Why exercise alone won't get those pounds off - it's because the body adapts to higher exercise levels. We all suspected that, but it is depressing... From Medical Xpress:

Why you won't lose weight with exercise alone

Exercise by itself isn't always enough to take off the weight. Now, evidence reported in the Cell Press journal Current Biology on January 28 helps to explain why that is: our bodies adapt to higher activity levels, so that people don't necessarily burn extra calories even if they exercise more.

People who start exercise programs to lose weight often see a decline in weight loss (or even a reversal) after a few months. Large comparative studies have also shown that people with very active lifestyles have similar daily energy expenditure to people in more sedentary populations.
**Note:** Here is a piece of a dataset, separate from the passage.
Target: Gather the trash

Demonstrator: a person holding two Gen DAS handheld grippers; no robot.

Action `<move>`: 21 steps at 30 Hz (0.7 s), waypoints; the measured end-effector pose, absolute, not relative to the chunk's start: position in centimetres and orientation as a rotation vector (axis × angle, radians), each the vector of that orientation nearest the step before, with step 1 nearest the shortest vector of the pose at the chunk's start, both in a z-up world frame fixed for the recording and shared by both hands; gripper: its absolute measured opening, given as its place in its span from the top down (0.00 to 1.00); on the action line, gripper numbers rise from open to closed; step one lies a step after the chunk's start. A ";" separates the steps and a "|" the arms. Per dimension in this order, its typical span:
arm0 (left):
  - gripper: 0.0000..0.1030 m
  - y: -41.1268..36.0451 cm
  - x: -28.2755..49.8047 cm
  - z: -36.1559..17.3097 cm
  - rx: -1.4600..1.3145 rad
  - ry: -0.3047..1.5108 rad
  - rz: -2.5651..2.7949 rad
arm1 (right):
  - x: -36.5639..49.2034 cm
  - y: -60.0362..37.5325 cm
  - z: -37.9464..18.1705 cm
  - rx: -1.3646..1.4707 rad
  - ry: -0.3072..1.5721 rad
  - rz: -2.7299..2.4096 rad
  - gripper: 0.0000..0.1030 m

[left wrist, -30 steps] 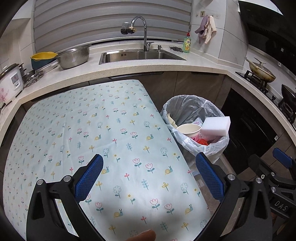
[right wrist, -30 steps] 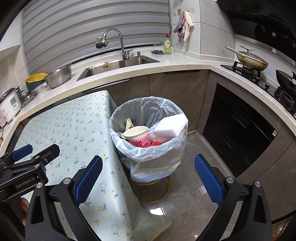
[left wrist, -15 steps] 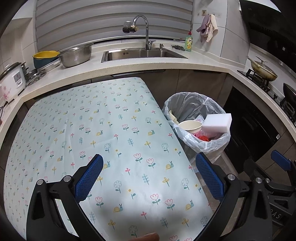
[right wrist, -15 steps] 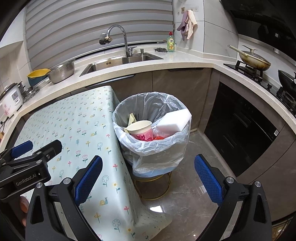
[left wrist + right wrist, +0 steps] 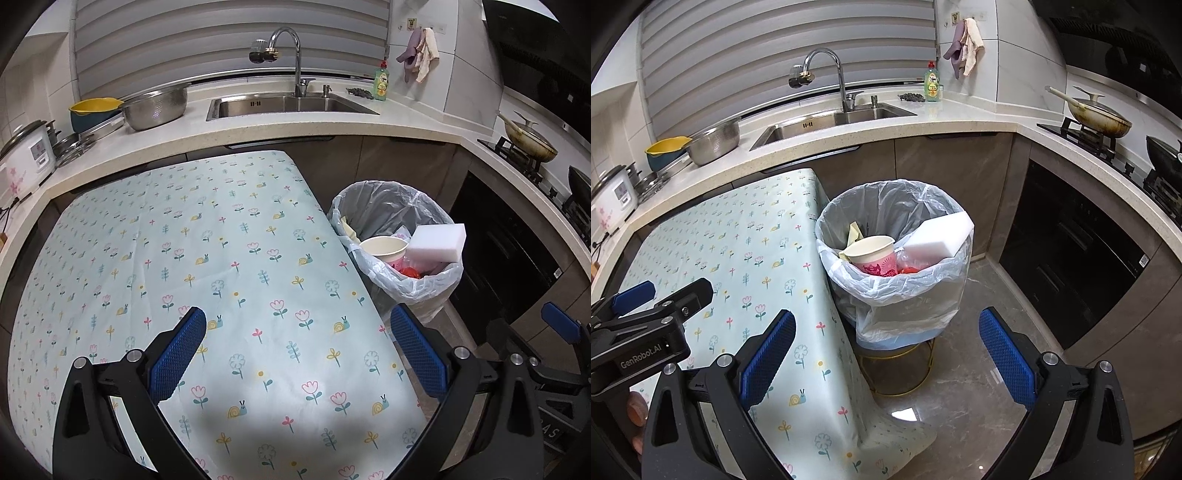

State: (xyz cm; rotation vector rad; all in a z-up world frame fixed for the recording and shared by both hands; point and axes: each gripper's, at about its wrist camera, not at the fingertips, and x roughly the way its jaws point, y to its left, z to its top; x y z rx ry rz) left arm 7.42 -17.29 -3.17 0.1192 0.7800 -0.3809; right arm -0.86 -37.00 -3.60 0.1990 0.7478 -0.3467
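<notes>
left wrist: floral tablecloth (image 5: 221,258) bare, lined bin (image 5: 436,284) beside, both claws wide.

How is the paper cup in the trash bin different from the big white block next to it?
The paper cup is round and hollow with an open mouth; the white foam block is a solid, flat-sided slab. The cup has a pink flower print on its side; the block is plain white. The cup sits down among the trash, while the block leans on the bin's rim and pokes above it. Both sit at the top of the bag-lined trash bin, side by side.
</notes>
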 end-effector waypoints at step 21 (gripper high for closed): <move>0.07 -17.5 7.0 -2.8 0.142 0.763 -0.373 | -1.0 -37.1 -3.6 0.203 0.739 -0.344 0.07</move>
Pontzer says this really hit home for him when he was working among the Hadza, a population of traditional hunter-gatherers in northern Tanzania."The Hadza are incredibly active, walking long distances each day and doing a lot of hard physical work as part of their everyday life," Pontzer says. "Despite these high activity levels, we found that they had similar daily energy expenditures to people living more sedentary, modernized lifestyles in the United States and Europe. That was a real surprise, and it got me thinking about the link between activity and energy expenditure."

To explore this question further in the new study, Pontzer and his colleagues measured the daily energy expenditure and activity levels of more than 300 men and women over the course of a week.In the data they collected, they saw a weak but measurable effect of physical activity on daily energy expenditure.

But, further analysis showed that this pattern only held among subjects on the lower half of the physical activity spectrum. People with moderate activity levels had somewhat higher daily energy expenditures—about 200 calories higher—than the most sedentary people. But people who fell above moderate activity levels saw no effect of their extra work in terms of energy expenditure."The most physically active people expended the same amount of calories each day as people who were only moderately active," Pontzer says.